Work required: Copy out the data word for word. The images are not part of the copy.

Data extract:
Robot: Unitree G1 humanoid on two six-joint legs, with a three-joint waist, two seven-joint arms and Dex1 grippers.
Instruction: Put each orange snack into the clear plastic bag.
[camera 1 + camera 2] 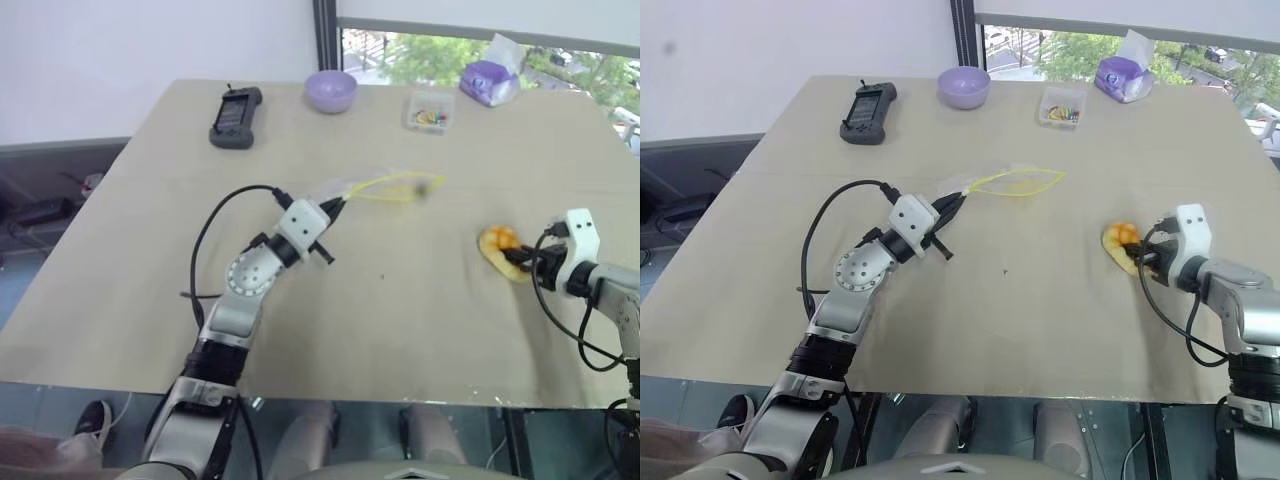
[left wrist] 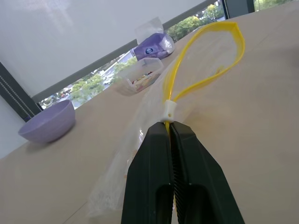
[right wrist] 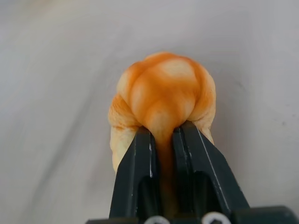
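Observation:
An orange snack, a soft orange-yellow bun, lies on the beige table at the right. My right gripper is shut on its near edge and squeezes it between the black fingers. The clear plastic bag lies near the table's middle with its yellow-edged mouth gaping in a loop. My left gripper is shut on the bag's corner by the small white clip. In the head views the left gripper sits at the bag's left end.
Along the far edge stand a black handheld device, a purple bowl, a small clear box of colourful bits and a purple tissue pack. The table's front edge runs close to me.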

Output for this task:
Robot: Unitree G1 humanoid on two six-joint legs, with a three-joint waist, two seven-joint arms and Dex1 grippers.
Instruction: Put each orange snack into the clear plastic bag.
[camera 1 + camera 2] 
[left wrist] 
[right wrist] 
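Observation:
An orange snack, a soft orange-yellow bun, lies on the beige table at the right. My right gripper is shut on its near edge and squeezes it between the black fingers. The clear plastic bag lies near the table's middle with its yellow-edged mouth gaping in a loop. My left gripper is shut on the bag's corner by the small white clip. In the head views the left gripper sits at the bag's left end.
Along the far edge stand a black handheld device, a purple bowl, a small clear box of colourful bits and a purple tissue pack. The table's front edge runs close to me.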

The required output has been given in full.